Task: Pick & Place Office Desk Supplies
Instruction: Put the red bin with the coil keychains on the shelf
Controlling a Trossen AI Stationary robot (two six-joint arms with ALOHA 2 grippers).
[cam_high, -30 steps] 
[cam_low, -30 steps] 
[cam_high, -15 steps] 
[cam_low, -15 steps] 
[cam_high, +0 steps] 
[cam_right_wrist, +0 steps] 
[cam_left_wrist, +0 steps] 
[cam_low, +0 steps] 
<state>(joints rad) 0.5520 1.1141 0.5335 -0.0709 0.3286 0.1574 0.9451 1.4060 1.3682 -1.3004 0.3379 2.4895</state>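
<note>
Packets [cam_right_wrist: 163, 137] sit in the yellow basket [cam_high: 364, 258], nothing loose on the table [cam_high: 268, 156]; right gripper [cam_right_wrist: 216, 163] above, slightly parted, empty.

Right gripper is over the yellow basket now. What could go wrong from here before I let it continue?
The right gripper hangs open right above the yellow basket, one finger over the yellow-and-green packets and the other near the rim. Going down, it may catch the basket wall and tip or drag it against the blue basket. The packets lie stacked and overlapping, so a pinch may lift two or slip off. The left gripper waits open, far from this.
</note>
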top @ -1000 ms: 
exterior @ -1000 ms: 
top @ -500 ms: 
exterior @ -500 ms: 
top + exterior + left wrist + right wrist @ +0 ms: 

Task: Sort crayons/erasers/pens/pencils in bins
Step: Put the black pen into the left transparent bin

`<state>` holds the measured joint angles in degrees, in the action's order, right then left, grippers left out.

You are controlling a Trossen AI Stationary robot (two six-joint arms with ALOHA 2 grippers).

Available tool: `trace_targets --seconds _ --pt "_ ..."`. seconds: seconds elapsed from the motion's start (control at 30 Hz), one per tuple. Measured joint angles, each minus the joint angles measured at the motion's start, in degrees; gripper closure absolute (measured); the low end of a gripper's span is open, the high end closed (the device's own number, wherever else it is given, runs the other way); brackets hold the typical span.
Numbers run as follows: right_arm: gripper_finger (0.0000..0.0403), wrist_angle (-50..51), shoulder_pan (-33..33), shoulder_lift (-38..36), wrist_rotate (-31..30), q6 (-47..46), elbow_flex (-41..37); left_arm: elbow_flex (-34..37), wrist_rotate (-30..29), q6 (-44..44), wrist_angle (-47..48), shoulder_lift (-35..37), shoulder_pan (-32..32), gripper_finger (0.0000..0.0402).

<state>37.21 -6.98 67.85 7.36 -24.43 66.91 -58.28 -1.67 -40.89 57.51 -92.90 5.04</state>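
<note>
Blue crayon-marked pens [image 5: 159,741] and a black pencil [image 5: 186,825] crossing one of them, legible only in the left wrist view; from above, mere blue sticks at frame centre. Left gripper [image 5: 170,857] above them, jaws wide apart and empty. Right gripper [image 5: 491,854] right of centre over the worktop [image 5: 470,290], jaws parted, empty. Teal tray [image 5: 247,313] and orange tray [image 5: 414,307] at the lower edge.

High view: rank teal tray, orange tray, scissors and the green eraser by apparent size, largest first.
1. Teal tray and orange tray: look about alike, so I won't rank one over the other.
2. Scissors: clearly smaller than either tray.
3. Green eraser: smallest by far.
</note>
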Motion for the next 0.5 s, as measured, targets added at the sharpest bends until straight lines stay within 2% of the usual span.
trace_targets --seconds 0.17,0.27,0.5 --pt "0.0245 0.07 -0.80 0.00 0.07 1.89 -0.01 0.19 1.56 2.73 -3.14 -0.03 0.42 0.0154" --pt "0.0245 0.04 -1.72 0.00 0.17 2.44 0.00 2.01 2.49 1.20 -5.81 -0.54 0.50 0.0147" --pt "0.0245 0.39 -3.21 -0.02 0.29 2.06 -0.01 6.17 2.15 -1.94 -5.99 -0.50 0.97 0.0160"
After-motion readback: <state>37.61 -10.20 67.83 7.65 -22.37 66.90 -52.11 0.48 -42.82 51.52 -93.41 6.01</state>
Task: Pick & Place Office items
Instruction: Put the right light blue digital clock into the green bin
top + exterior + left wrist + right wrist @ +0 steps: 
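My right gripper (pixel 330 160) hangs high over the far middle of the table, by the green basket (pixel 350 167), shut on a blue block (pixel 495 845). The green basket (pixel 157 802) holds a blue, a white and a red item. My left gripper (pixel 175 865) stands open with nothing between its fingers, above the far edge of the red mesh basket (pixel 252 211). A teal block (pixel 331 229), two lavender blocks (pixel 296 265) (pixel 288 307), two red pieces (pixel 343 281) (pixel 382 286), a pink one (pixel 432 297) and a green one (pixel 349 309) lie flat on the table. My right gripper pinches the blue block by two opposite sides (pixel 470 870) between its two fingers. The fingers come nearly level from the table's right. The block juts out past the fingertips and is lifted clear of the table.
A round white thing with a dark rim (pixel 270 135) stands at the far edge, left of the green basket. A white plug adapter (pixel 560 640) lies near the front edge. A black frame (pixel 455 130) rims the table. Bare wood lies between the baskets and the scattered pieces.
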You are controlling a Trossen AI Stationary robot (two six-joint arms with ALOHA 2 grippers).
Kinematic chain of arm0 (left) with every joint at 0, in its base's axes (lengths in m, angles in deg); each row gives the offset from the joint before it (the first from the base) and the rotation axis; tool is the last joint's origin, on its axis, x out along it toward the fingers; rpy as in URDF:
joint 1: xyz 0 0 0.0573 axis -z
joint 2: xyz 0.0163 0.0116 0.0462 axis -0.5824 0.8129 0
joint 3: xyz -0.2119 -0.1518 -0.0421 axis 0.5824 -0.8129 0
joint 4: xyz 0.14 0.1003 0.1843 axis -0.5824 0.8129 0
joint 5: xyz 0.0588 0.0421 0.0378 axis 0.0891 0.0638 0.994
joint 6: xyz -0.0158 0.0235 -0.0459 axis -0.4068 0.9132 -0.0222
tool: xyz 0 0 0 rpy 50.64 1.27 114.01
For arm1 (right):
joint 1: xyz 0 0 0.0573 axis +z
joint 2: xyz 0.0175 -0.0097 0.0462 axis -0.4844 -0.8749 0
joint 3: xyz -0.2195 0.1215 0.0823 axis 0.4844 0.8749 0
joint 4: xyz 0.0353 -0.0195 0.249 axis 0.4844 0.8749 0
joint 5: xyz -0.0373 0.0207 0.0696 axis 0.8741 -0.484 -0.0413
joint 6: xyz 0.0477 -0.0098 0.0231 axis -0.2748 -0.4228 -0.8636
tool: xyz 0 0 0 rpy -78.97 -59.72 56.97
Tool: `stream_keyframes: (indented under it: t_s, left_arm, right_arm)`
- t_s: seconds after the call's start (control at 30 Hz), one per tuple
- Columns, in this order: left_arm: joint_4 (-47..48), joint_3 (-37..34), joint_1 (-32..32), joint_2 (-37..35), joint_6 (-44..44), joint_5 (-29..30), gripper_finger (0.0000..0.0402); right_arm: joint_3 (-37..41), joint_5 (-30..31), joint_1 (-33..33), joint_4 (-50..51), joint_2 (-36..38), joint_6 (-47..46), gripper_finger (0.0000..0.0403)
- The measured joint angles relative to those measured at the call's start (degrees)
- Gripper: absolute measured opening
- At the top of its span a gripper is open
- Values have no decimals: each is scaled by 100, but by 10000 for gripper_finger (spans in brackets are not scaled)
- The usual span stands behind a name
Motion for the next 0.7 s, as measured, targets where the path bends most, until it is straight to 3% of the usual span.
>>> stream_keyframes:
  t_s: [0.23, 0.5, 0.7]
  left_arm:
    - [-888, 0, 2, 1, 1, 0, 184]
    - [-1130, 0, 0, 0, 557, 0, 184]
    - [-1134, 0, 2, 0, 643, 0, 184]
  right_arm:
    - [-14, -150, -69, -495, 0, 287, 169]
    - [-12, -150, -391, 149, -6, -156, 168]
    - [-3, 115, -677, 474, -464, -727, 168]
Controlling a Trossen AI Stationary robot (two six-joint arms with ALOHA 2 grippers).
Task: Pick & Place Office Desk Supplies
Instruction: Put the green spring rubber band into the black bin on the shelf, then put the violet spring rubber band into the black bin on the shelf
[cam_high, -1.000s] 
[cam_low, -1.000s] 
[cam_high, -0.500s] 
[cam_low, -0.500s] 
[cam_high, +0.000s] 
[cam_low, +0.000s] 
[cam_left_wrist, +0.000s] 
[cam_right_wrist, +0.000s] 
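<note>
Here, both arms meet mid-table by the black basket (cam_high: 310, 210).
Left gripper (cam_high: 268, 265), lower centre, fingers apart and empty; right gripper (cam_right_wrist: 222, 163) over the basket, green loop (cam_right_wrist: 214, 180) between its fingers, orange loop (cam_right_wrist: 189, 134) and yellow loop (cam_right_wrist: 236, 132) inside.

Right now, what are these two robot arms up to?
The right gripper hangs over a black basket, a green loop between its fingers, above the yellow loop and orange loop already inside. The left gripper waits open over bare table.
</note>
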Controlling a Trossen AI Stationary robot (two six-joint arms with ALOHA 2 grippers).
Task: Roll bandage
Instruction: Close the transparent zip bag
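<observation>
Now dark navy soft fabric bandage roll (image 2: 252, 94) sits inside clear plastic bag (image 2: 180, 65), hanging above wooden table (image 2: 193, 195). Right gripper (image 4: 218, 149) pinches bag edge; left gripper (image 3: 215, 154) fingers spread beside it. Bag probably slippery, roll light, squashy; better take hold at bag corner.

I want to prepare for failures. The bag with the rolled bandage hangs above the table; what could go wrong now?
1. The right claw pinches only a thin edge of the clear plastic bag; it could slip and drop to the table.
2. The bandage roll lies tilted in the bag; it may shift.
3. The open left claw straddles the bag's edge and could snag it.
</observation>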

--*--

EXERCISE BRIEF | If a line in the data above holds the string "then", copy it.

WRITTEN RESPONSE |
`<state>` holds the measured joint angles in degrees, in the action's order, right then left, grippers left out.
Instruction: Put the green spring rubber band into the black bin on the shelf, then put the violet spring rubber band into the black bin on the shelf

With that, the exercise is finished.